La prima parte della cerimonia è affidata proprio ai gonfaloni. Sfilano quelli delle due città medaglie d’oro al valor militare, Treviso e Vittorio Veneto, guidati dai sindaci Mario Conte e Antonio Miatto, accanto ai gonfaloni delle città medagliate al valor civile, Moriago e Sernaglia della Battaglia. Il momento prosegue con l’alzabandiera, la deposizione della corona in ricordo dei caduti e lo scoprimento di una targa dedicata agli alpini di Cison, donata dalle altre sezioni. È anche l’occasione per ricordare che il gruppo alpini di Cison è stato inserito dall’amministrazione comunale nell’albo d’oro del paese, a riconoscimento del suo impegno costante.
Passeggiando tra i viali, si scopre che il Bosco delle Penne Mozze è anche il luogo della memoria di chi lo ha immaginato e voluto. Gli interventi richiamano la figura di Mario Altarui, ideatore e custode del Bosco e fondatore dell’associazione “Penne Mozze”. A lui è dedicato un busto, inaugurato durante la cerimonia e benedetto dal parroco di Cison, don Luca Maria Bronzini. L’opera, firmata dallo scultore Carlo Balljana e sostenuta da Banca Prealpi SanBiagio, ricorda il coraggio e la tenacia di chi è stato definito “cantore delle gesta alpine”, capace di trasformare un’idea in un luogo di raccoglimento condiviso.
Nel percorso della memoria trova spazio anche il ricordo di Armando Piva, alpino caduto a Cima Vallona nel giugno 1967 insieme ad altri militari, vittime di un attentato compiuto da terroristi sudtirolesi. Il suo nome viene pronunciato come parte di una storia più ampia, che lega le vicende dei singoli alla grande storia del Novecento alpino, e che il Bosco aiuta a tenere viva.
Le parole degli oratori accompagnano i momenti di raccoglimento. Il consigliere nazionale Daniele Bassetto sottolinea come “far memoria” sia una delle missioni fondamentali dell’Associazione Nazionale Alpini: solo attraverso l’elaborazione della storia, spiega, si possono trarre insegnamenti utili per la vita di oggi e per quella delle generazioni future. In un tempo in cui sembrano smarrirsi i valori necessari alla convivenza, l’invito è a mettersi al servizio della comunità, seguendo l’esempio di chi ha già donato il proprio tempo e, in molti casi, la propria vita.


Il cuore più intenso della mattinata è affidato alle parole di Corrado Perona. Davanti alle lapidi, il presidente emerito si dice emozionato e ricorda come il Bosco non sia solo un elenco di nomi, ma il segno concreto della sensibilità di chi ha voluto conservare la memoria di uomini che non sono più tornati a casa.

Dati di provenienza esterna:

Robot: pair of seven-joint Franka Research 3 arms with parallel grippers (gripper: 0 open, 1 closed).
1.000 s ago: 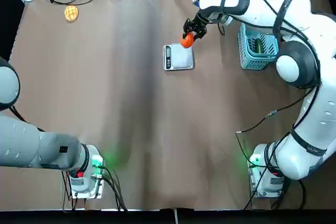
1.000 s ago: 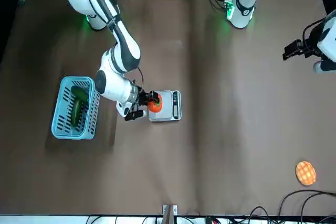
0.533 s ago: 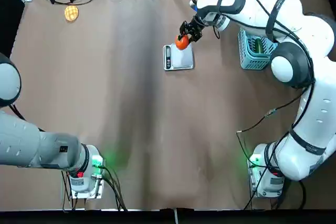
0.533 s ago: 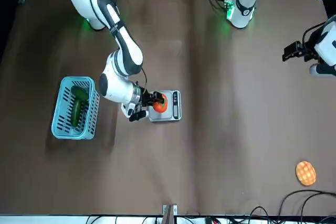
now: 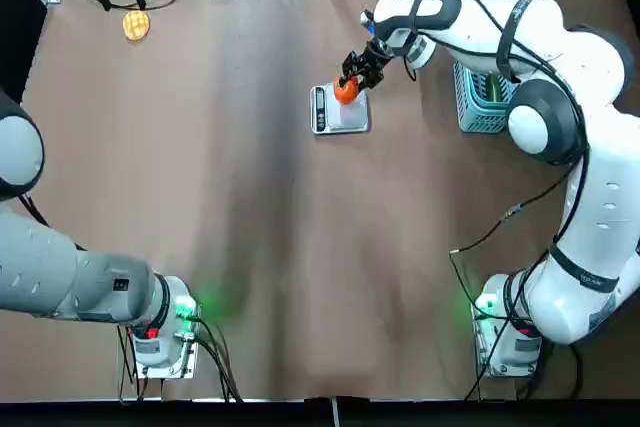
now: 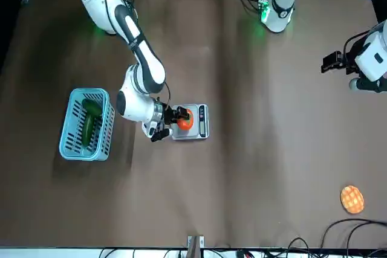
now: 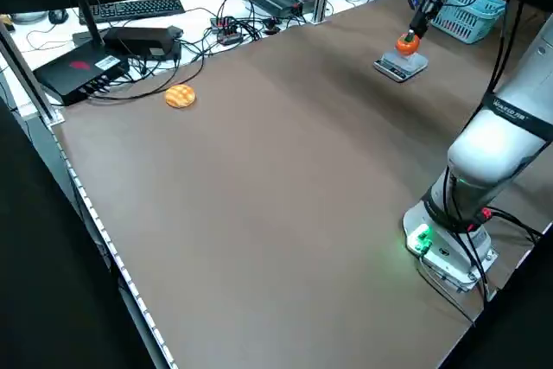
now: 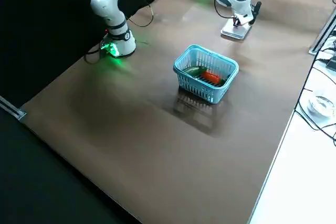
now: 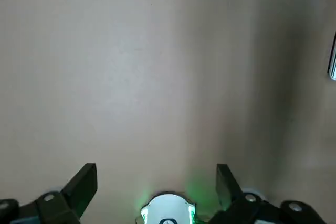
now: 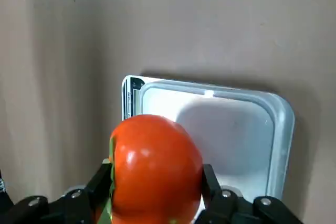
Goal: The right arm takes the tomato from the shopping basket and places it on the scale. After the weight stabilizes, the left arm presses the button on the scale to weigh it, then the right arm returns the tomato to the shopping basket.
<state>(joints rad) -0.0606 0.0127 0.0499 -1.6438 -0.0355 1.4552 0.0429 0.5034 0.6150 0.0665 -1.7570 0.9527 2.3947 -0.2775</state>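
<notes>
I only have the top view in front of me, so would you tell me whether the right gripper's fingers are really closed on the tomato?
Observer: Yes. In the right wrist view, the right gripper has the tomato between its fingers, one at each side.

Operator: Thank you. And how does the left gripper stand, since I see only its arm?

Observer: The left wrist view shows the left gripper open, with nothing between its fingers.

Operator: Is there anything in the basket besides the green vegetable?

Observer: Yes, the right side view shows a red-orange item in the shopping basket.
</notes>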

Dietro a ogni caduto, ricorda, ci sono famiglie, figli, madri, padri e spose. Questo luogo, in qualche modo, ha asciugato almeno una parte delle loro lacrime. La sua frase resta impressa: le guerre devono essere dimenticate, i caduti no. Erano spesso ragazzi di vent’anni e con loro è mancato il ritorno di una gioventù che avrebbe potuto continuare a far vivere la propria terra.
Guardando al presente, Perona non accetta l’idea che i giovani di oggi non abbiano voglia di impegnarsi. Sostiene che vadano coinvolti, fatti lavorare, accompagnati a scoprire il valore del servizio civile e del dedicarsi agli altri. È un compito che gli alpini si assumono esplicitamente, chiedendo ancora una volta di poter trasmettere ai più giovani il senso di responsabilità e di appartenenza che anima questi incontri.
Chi sceglie di visitare il Bosco delle Penne Mozze nei giorni della cerimonia non trova solo un memoriale, ma una comunità riunita. Dopo i discorsi, molti si attardano a parlare tra i cippi, a indicare un nome, a raccontare una storia, a scattare una foto di gruppo. Per chi arriva da fuori, la giornata diventa un’occasione per conoscere un luogo che unisce natura e memoria, e per vedere da vicino come il territorio di Cison di Valmarino continui a custodire, anno dopo anno, il legame con i propri alpini.